The USA cut off diplomatic relations with Iran in the wake of the 1979 hostage crisis at the embassy in Tehran, in which 52 Americans were held captive for 444 days.
Data compiled by the U.S. department of agriculture says Iran’s overall rice import might rise marginally to 1.7 mt in 2014-15 (August-July) as compared to 1.65 mt the previous year. They have to let the IAEA do the inspections and the interviews that are necessary to answer the questions that remain about Iran’s past nuclear activities.
But Secretary of State John Kerry insisted Friday that the United Nations inspectors will have plenty of time to detect any Iranian bid to cheat.
Lifting of global economic sanctions on Iran could, it is hoped in the trade, enable a new record for basmati rice export to that country from here in 2015-16. And it will take – they won’t be able to get it all at once.
Israel has maintained that the billions that will flow into Iranian coffers following the lifting of punitive measures will go to finance terrorism on a major scale, an argument the USA has had some difficulty disputing.
National security adviser Susan Rice tried her best to point out all the silver linings in the Obama administration’s nuclear deal with Iran, but in the end she just gave in and admitted Wednesday that the USA “should expect” Iran to divert some of its newly freed-up funds to the destruction of America.
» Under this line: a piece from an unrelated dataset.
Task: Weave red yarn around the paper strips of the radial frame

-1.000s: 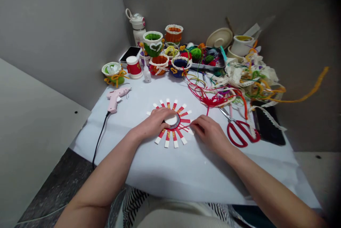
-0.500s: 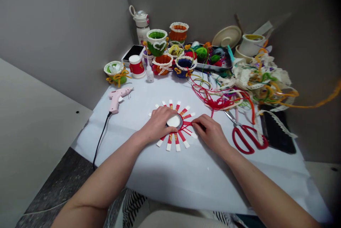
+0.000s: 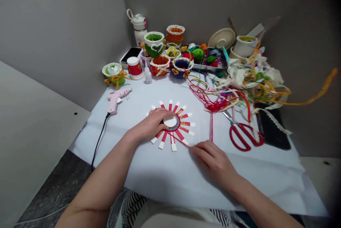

But the goal here, Wolf, was never, and was not created to prevent them from engaging in bad behavior in region. They will have more money once they have verifiably given up their nuclear weapons capacity and any ability to reconstitute it.
The deal sets out a so-called “snapback” mechanism to put the old sanctions back in place.
Iran’s trade with India will no longer be governed entirely by how much oil it sells to the South Asian country, giving it more leeway to expand purchases of food items which India produces in abundance, such as rice, sugar and soybeans. It will be endorsed by the world via the UN Security Council resolution. A rotating panel of inspectors from the global Atomic Energy Agency (IAEA) that, in a capitulation to Iran’s demands, is guaranteed not to include a single American inspector.